Dictionnaire infernal/6e éd., 1863/Perteman

La bibliothèque libre.
Henri Plon (p. 523-524).
◄  Persil
Pertinax  ►

Perteman. Une jeune fille de la commune d’Uccle (près de Bruxelles) avait dit à plusieurs personnes qu’elle était ensorcelée ; que la nuit des spectres et des revenants, vêtus de longues robes jaunes, se présentaient devant son lit et venaient lui causer de grandes frayeurs, au point que sa santé en était altérée. Les frères de cette jeune fille, croyant que leur sœur était réellement ensorcelée, eurent recours à un individu de la commune surnommé le perteman (le joueur de mauvais tours), qui avait la réputation de posséder le moyen de conjurer les spectres et les esprits malins. Cet homme s’attendait probablement, et pour cause, à être consulté par les parents de la jeune fille ; il se mit donc en devoir d’employer, moyennant salaire, bien entendu, ses talents surnaturels, comme il les appelait, pour combattre les œuvres des nombreuses sorcières dont il prétendait que la jeune fille était la victime.
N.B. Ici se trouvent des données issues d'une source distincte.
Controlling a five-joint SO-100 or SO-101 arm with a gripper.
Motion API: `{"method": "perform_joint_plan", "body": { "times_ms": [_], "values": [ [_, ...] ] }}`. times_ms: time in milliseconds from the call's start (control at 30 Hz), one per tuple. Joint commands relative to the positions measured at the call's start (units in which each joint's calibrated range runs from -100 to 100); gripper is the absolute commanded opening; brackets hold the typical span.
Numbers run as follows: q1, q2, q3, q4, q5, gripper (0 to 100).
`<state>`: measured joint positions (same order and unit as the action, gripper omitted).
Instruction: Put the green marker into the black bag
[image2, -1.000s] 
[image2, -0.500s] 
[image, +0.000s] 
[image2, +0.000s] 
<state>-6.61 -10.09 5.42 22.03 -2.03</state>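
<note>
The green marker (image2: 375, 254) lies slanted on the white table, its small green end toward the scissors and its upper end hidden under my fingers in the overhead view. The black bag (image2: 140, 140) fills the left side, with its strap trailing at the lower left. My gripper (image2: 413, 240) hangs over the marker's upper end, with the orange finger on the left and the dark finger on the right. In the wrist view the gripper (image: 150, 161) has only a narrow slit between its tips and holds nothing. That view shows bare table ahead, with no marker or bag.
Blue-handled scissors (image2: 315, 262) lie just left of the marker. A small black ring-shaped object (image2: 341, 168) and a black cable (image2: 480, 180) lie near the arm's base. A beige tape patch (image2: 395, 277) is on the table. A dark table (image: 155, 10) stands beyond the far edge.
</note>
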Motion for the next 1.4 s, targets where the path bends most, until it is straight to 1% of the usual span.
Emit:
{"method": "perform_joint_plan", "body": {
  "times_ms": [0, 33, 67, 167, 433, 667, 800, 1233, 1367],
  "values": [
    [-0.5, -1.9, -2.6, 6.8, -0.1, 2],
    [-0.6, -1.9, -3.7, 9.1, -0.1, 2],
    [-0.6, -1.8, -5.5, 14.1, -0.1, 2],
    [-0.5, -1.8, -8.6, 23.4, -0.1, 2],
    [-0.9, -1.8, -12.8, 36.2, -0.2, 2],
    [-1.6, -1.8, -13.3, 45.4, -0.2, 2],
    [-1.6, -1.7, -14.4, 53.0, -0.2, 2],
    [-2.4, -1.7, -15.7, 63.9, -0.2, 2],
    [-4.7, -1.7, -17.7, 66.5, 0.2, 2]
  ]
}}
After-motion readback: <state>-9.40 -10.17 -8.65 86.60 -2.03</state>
Presque tous les soirs il se rendait, muni d’un gros livre, au domicile de la fille, y allumait des chandelles et restait souvent là toute la nuit ; cependant le revenant reparaissait toujours lorsque l’exorciseur ne venait pas ; enfin, le perteman vint annoncer qu’il était parvenu à reconnaître la cause du malheur et le remède à employer ; ce remède était une somme de 15 fr. à répartir entre les trente sorcières qui assiégeaient la malheureuse jeune fille ; on les calmait donc à raison de 50 centimes par tête.

Le frère de cette infortunée, ne possédant pas la somme de quinze francs, alla consulter le bourgmestre, et l’on conçoit qu’il n’en fallut pas davantage pour mettre un terme aux manœuvres du sorcier. L’autorité communale envoya, le soir même où le perteman devait venir opérer le désenchantement définitif, deux gardes forestiers chargés de vérifier ce qui se passait ; ceux-ci trouvèrent le perteman dans la maison. Il s’occupait à feuilleter son gros volume, à jeter de l’eau bénite et à marmotter certaines paroles ; vers minuit, ils virent approcher de la maison une femme habillée de jaune, qui alla écouter à la porte ; un instant après, le perteman sortit, disposé à lier conversation avec le revenant ; il aperçut alors les gardes, prit la fuite, ainsi que la femme, et dans son trouble il laissa tomber son volume mystérieux qui, vérification faite, fut trouvé être un ouvrage de Mirabeau, intitulé De la monarchie prussienne sous Frédéric le Grand. Le perteman fut arrêté, et depuis le revenant n’a plus été vu ni par la jeune fille ni par personne. Ce fait s’est passé il y a moins de trente ans.